It has been seven months since the Committee to Recall Tony Spurlock was formed as a response to the Douglas County sheriff's support of Colorado's red flag law, and still, petitioning has not begun.
That's because the committee has been notified of new information regarding the sheriff, recall organizer Robert Wareham said.
“So we are independently verifying some additional allegations that have been brought forward,” said Wareham, an attorney from Highlands Ranch. “We will take whatever time is necessary to do that.”
While the committee doesn't have any deadlines for beginning the petition, once it starts, the committee must gather 35,000 valid signatures in 60 days. If successful, a special election would be called asking voters if they'd like to see Spurlock recalled from office.
“And that's why we want to make sure that all of our ducks are in a row before we pull that trigger of submitting the (petition) language,” Wareham said.
Spurlock is "not worried at all" about the recall committee, he said in an interview. He believes the entire effort is politically and personally driven and not in the best interest of the county, he said.
The recall effort began as a response to Spurlock's support of the Extreme Risk Protection Order bill, commonly known as a red flag law. The measure was passed in the spring by the Democrat-controlled state Legislature in the face of strong opposition from many Republican lawmakers and gun-rights advocates.
Under the law, which will be enacted in January 2020, household members or law enforcement can petition a judge to confiscate guns from an individual who they argue poses a “significant risk” to themselves or others. If the judge agrees, the guns could be confiscated for up to 364 days.
Now, the committee has expanded its grievances about the Republican sheriff to his overall job performance and administration, Wareham said.
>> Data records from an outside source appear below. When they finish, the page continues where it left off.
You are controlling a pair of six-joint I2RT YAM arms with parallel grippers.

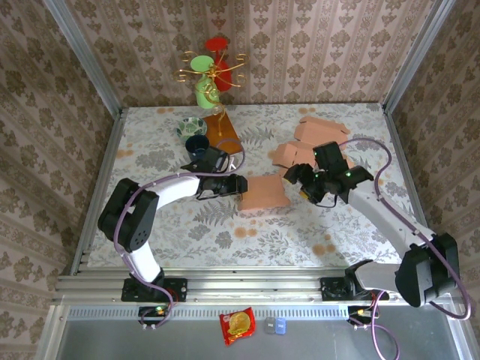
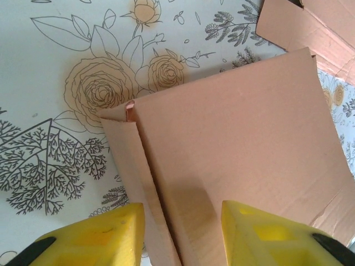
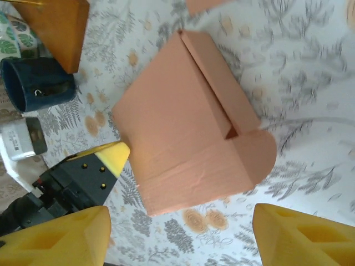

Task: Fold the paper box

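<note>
The box (image 1: pixel 264 193) lies mid-counter (image 1: pixel 187 232), long axis left-right. The left gripper (image 1: pixel 238 185) is nearer, jaws part-open astride its left edge, grip unclear. The right gripper (image 1: pixel 304 182) is just beside it, jaws wide, empty.

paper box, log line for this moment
paper box: lid down | left fingers: astride its edge | right fingers: open, off box
</note>
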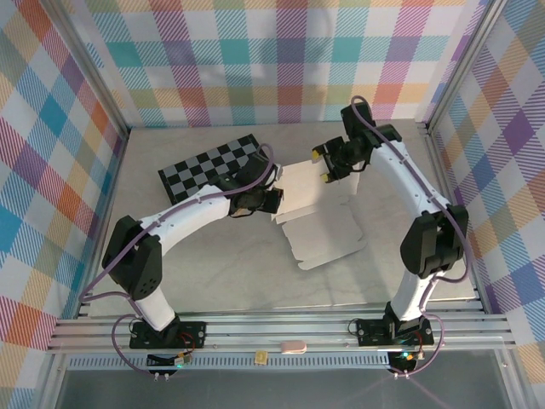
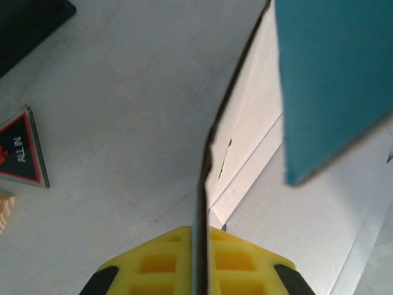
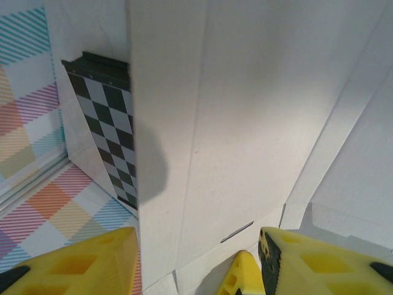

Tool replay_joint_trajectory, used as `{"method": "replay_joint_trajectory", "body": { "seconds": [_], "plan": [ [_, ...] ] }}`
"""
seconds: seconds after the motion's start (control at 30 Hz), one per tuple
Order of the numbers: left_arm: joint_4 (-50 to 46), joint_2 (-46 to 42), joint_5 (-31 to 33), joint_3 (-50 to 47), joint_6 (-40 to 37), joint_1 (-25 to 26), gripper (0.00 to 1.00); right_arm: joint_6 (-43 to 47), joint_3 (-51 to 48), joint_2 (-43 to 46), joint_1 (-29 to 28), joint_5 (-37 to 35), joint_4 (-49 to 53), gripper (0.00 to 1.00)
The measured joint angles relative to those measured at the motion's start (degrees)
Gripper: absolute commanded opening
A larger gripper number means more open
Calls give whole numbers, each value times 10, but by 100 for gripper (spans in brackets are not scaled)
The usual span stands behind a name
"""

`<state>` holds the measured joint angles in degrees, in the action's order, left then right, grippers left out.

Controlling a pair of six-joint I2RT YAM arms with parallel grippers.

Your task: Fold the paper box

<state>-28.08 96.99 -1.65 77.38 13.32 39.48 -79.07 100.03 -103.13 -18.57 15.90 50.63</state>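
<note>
The paper box lies in the middle of the table with its white inner side up, near the right end of the checkered board. Its far part is lifted between the two arms.

My left gripper is pinched tight on the left edge of the cardboard. In the left wrist view the thin sheet runs straight up from between the yellow fingers, and a teal flap hangs over it. The right gripper has its jaws apart, with a raised white panel in the gap. I judge that no pad touches it yet.

The step in hand, I think, is to bring this panel over along its crease. To do it well, the left pinch should act only as an anchor, without pulling, so the blank does not slide on the table. With the right one I would take the panel low, near the scored line. I would then turn it around that line rather than push it flat, because thin cardboard buckles easily. I must also watch the small triangular piece on the left, so the sheet does not sweep it.
</note>
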Motion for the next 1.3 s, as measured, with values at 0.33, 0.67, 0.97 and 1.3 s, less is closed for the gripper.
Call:
{"method": "replay_joint_trajectory", "body": {
  "seconds": [0.33,0.67,0.97,1.3],
  "plan": [
    [13,0,5,-1,-10,2,0,2,26,-42,-5,23,-19,41],
    [11,0,5,-1,-12,2,0,7,22,-44,-1,28,-39,20],
    [10,0,2,-12,-12,2,0,7,-8,-44,8,51,-55,18],
    [12,0,-1,-15,-12,2,0,20,-15,-44,16,65,-51,22]
  ]
}}
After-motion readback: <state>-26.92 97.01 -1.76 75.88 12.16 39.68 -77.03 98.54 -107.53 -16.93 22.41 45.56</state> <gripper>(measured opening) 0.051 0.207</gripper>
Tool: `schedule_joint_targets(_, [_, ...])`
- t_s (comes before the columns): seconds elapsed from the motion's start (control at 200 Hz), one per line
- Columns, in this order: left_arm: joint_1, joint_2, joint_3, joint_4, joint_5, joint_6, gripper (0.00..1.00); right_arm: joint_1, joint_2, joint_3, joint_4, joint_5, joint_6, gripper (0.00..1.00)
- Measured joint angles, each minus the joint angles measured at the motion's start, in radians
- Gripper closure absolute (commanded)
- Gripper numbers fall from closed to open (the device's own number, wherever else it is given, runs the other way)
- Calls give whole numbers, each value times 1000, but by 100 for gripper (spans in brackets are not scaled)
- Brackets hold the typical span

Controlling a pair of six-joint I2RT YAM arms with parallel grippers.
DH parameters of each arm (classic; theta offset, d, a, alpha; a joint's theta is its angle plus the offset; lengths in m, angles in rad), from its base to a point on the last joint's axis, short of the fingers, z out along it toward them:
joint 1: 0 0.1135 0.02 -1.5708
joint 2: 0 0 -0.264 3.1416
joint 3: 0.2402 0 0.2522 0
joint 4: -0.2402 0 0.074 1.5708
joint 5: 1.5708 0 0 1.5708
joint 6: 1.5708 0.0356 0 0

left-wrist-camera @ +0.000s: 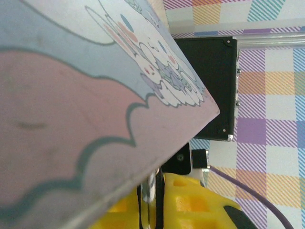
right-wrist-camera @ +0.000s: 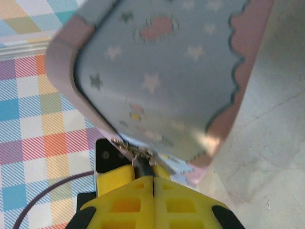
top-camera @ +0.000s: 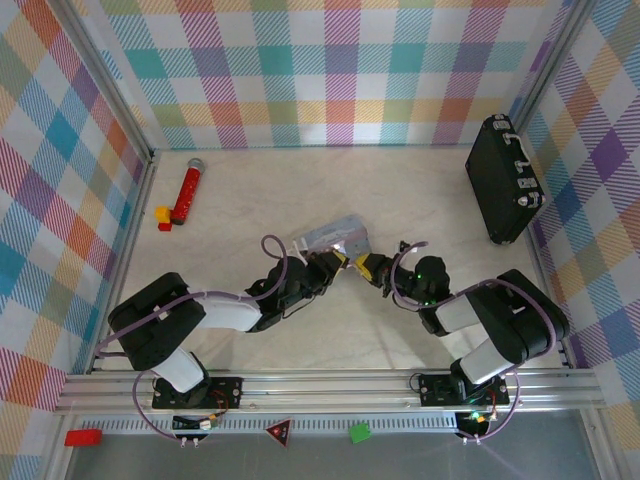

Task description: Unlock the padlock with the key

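- Left hand (top-camera: pixel 324 263) clamped on the pale blue cartoon tin (top-camera: pixel 330 238), tilted over the beige counter (top-camera: pixel 300 190).
- Right hand (right-wrist-camera: pixel 152 177) clenched, with the tiny dark metal padlock (right-wrist-camera: pixel 142 164) at its tips (key too small to tell).
- Keep the tin still — twist gently, no yanking.

The tin (top-camera: pixel 330 240) is at the middle of the table (top-camera: pixel 300 340), with the left gripper (top-camera: pixel 322 262) at its left and the right gripper (top-camera: pixel 360 264) at its right. The briefcase (top-camera: pixel 503 180) stands far right, the microphone-shaped toy (top-camera: pixel 187 192) far left.
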Motion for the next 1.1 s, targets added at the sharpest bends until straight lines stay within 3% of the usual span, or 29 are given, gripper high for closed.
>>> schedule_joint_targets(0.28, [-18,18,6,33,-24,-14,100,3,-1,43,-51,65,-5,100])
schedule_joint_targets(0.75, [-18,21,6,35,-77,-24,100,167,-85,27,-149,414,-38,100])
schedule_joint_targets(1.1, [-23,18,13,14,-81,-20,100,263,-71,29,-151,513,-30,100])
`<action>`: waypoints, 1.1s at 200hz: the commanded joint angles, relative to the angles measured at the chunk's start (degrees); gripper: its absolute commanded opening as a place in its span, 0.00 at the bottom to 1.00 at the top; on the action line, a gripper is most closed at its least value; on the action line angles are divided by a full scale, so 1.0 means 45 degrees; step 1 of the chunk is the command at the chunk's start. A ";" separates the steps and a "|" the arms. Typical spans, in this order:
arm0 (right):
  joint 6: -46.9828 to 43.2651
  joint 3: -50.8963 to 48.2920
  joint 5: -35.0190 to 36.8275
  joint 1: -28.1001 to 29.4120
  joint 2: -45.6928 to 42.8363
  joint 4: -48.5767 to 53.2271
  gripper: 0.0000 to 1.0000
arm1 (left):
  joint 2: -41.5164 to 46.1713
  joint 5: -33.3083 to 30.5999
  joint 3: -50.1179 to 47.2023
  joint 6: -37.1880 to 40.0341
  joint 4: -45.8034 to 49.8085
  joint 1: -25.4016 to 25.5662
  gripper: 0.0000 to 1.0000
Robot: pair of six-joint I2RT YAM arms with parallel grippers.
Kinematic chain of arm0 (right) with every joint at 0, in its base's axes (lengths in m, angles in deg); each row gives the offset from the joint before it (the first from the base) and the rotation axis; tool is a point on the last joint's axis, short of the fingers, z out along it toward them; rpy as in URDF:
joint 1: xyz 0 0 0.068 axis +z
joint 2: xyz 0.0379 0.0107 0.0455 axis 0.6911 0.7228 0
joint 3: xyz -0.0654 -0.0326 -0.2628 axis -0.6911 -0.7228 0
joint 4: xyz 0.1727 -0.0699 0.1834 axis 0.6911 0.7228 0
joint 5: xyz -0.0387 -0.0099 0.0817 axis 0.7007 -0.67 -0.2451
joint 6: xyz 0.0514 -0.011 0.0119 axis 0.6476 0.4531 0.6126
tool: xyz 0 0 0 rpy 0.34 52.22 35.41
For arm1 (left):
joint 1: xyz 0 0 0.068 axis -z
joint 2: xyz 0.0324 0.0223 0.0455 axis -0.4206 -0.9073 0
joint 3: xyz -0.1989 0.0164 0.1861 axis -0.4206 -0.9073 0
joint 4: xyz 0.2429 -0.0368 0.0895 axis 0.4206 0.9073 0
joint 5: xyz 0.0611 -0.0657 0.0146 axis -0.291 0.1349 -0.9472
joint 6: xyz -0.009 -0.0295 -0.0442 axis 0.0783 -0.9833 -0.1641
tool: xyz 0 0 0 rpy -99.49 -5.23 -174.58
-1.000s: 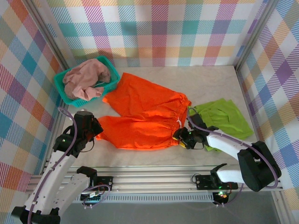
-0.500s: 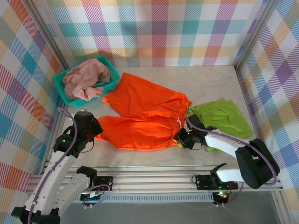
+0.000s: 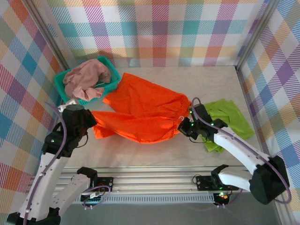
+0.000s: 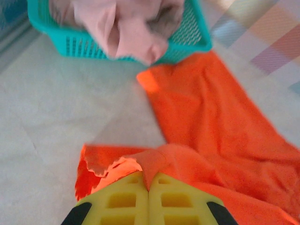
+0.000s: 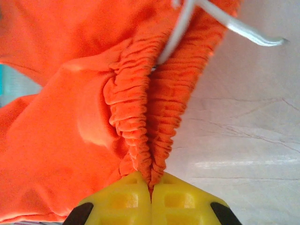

The county's board of commissioners has confirmed that on Aug. 29, it received an eight-page anonymous letter on allegations within the sheriff's office, spokeswoman Wendy Holmes said. The county has declined to release the letter to the public because it was marked by the sender as confidential and includes information about personnel, she said.
The letter includes various accusations about misconduct in the sheriff's office, according to a source familiar with the letter.
Wareham said he did not write the letter and does not know who did.
Funding the effort
So far, the committee has raised nearly $11,000 and spent more than $5,000 according to public financial reports.
Of the 16 contributors, 12 are Douglas County residents. The remaining contributors are from Arizona, Denver County, Pueblo County and Arapahoe County.
The largest contribution by far came from a Castle Rock construction company called Liberty Infrastructure LLC. In April, Frank Krekeler, the company's founder, donated $10,000 of company funds to the recall effort.
”I don't think we can have a sheriff around that doesn't uphold his consitutional oath,” Krekeler said.
Krekeler, who said he has voted for Spurlock in the past, didn't know much about the sheriff until the red flag law came up, he said. While many people think of the law as a Second Amendment issue, he sees it as more of a Fourth Amendment issue.
”Government officials do not have the right to knock on your door without serious due process” he said. ”It's got abuse written all over it.”
The recall committee has used donations to pay for T-shirts, signs and a website. More than $1,300 has gone to a campaign finance management group called Campaign Integrity Watchdog.
Another person who donated to the committee because of worries about potential abuses of the law is Castle Rock Councilmember George Teal.
”I made the contribution because I do have real concerns about Sheriff Spurlock backing the red flag law,” Teal said. "Tony betrayed the Republican Party who nominated him.”
In March, Teal donated $100 to the recall effort.
Castle Rock has begun looking into ways officials can direct police regarding the law, including requiring a higher burden of proof, Teal said.
”I would like to see a burden of proof that approaches just cause, which is the burden of proof we expect of our police officers to conduct themselves at all times,” Teal said.
He also supports residents of the town considering signing the recall petition, he said.
To Spurlock, the whole effort is a waste of time, he said.
“They didn't like my position on red flag, but none of them participated in trying to find a solution either,” he said. “It seems counterproductive.”
In response to the expanded reasons for attempting a recall, Spurlock said the committee was “grasping at straws.”
“I've been the sheriff for five years, I've been a police officer for 40 years, I was the undersheriff for nine,” he said. “I have an impeccable record.”
Spurlock believes the group is continuously changing their reasoning for recall due to a lack of backing from the community, he said.
“They don't have the strength, they don't have the support over the red flag… now he's trying to find another angle all of a sudden,” he said.
In a Douglas County voter opinion poll this year, 53 percent of residents said they agree that law enforcement should be allowed to seize guns if the owner is thought to be a threat to themselves or the community.
Spurlock — whose department experienced tragedy when Deputy Zackari Parrish was fatally shot by a man believed to be mentally ill in December 2017 — said his support of the red flag law stands strong.
“Why would I waiver because someone is politically after me?” he said. “Life is more important than politics.”